- Education for Employment
Meet Lorri Batsie - CTE Career Coach
When it comes to preparing students for meaningful careers and a successful future, Career & Technical Education (CTE) Career Coach Lorri Batsie often refers back to her favorite quote by Eric Sheninger, “Don’t prepare kids for something, prepare them for anything!”
Batsie joined the dynamic team of CTE career coaches after the successful approval of Kalamazoo RESA (KRESA)’s CTE millage in November 2019. Batsie works alongside fellow career coach Joan Hawxhurst to implement the new Career Awareness & Exploration curriculum at Kalamazoo Public Schools. The innovative K-8 curriculum is designed to help students see what they can be at earlier ages.
Upon earning a bachelor’s degree in history and humanities from Valparaiso University and a master’s degree in library and information science from the University of Illinois, Batsie began her career as the fifth librarian in her family.
After gaining 10 years of teaching experience, Batsie moved to Michigan. She worked as an instructional technologist with the Regional Educational Media Center (REMC) at KRESA, a role which allowed her to support educators in the integration of technology tools into the classroom.
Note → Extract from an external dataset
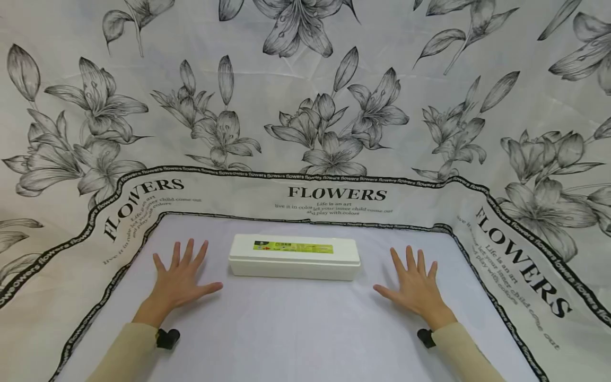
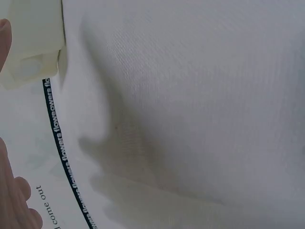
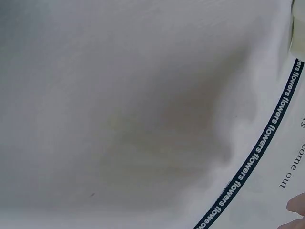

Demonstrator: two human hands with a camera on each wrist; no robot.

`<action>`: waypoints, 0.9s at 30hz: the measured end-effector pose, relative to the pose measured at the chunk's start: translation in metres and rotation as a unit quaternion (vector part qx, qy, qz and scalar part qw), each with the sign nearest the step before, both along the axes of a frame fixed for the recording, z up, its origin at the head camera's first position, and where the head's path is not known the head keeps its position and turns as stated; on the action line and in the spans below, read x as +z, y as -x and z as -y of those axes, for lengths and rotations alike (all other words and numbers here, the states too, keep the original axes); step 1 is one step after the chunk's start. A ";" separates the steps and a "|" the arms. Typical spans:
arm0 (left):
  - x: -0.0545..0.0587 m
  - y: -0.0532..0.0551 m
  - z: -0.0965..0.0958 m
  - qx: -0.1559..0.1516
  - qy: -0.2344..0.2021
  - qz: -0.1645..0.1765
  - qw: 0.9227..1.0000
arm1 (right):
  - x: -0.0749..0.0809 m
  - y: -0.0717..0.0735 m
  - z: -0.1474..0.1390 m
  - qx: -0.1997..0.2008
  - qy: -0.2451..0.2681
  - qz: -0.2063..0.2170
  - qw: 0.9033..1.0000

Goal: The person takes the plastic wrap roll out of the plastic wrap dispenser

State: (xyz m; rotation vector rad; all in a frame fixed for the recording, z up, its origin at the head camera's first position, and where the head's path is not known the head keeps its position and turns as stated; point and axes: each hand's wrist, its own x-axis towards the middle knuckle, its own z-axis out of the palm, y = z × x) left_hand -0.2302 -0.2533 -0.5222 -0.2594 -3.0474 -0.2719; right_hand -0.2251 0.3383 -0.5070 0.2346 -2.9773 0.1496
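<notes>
Box (image 1: 294,260), just one, long and white with its lid (image 1: 248,249) on, lies between the two hands, to the right of the left hand (image 1: 176,281) and to the left of the right hand (image 1: 417,284). One yellow-green label (image 1: 293,247) runs along its top. Neither hand touches it: the left thumb points at its near end from just beside it, the right thumb from a little farther off.

Both hands are spread, four fingers and a thumb apart on each, holding nothing. Each casts a soft shadow, but the blurred wrist views make it hard to say whether either palm meets the white cloth (image 1: 296,329) beneath.

Behind the hands come two pale sleeves (image 1: 121,353) and two small black devices (image 1: 168,338), one at each wrist. Beyond the fingertips and out to either side runs a printed border (image 1: 238,196) with the word FLOWERS (image 1: 337,194) three times: once ahead, between the hands, once left of the left hand, once right of the right. Farther ahead, grey flower drawings (image 1: 334,154) cover the fabric.
</notes>
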 end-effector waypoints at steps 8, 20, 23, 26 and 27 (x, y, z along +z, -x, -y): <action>-0.005 0.011 -0.013 -0.010 -0.030 -0.011 0.999 | 0.005 0.009 0.018 0.009 0.024 0.001 1.000; -0.020 0.019 -0.028 -0.022 -0.145 0.002 0.989 | 0.017 0.018 0.040 0.043 0.051 0.006 0.998; -0.021 0.017 -0.030 -0.014 -0.181 0.021 0.983 | 0.020 0.021 0.048 0.056 0.064 0.006 0.996; -0.022 0.019 -0.031 -0.009 -0.198 0.029 0.980 | 0.023 0.024 0.056 0.072 0.081 0.007 0.994; -0.022 0.021 -0.031 -0.010 -0.204 0.028 0.978 | 0.025 0.025 0.058 0.077 0.085 0.008 0.993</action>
Ready to get back in the classroom, Batsie’s next career move took her to Hackett Catholic Prep High School, where she taught business and computer science, and served as the school librarian. During her tenure at Hackett, Batsie helped establish and led the award-winning Irish Robotics team.
“I have few greater memories than the day when the Irish Robotics team won the Kenwood tournament,” beamed Batsie. “I learned the critical values of networking and perseverance and the ridiculous amount of love you can have for a group of students committed to learning something new.”
All of Batsie’s professional experiences led her to recognize the necessity of helping students realize their passions and skills at younger ages, in fun and engaging ways.
“When I work with students, I want to pair career exploration with relevant, engaging opportunities that I have seen first-hand in my own classroom,” explained the career coach. “Rather than simply sitting at a desk and receiving direct instruction, I want to truly push students to consider what they’re capable of and what problems they could work to solve within our community.”
What really energizes Batsie about this work is the shared passion among those involved and the potential impact this programming can bring to Kalamazoo County youth.
“I’ve been in meetings and heard about what my colleagues have been doing to serve kids and our community, and I’m awestruck,” said Batsie. “Organizations like Kyd Network and YOU – I want to be that kind of game-changer for our kids! I think the work we’re doing to make career exploration equitable has been the biggest inspiration.”
Batsie’s two children, Brooke, 11, and Caden, eight, are always happy to test out their mom’s fun and innovative career exploration curriculum. During her free time, Batsie enjoys reading and traveling, as well as watching Glee with her daughter and building cardboard raccoon theme parks with her son for his toys.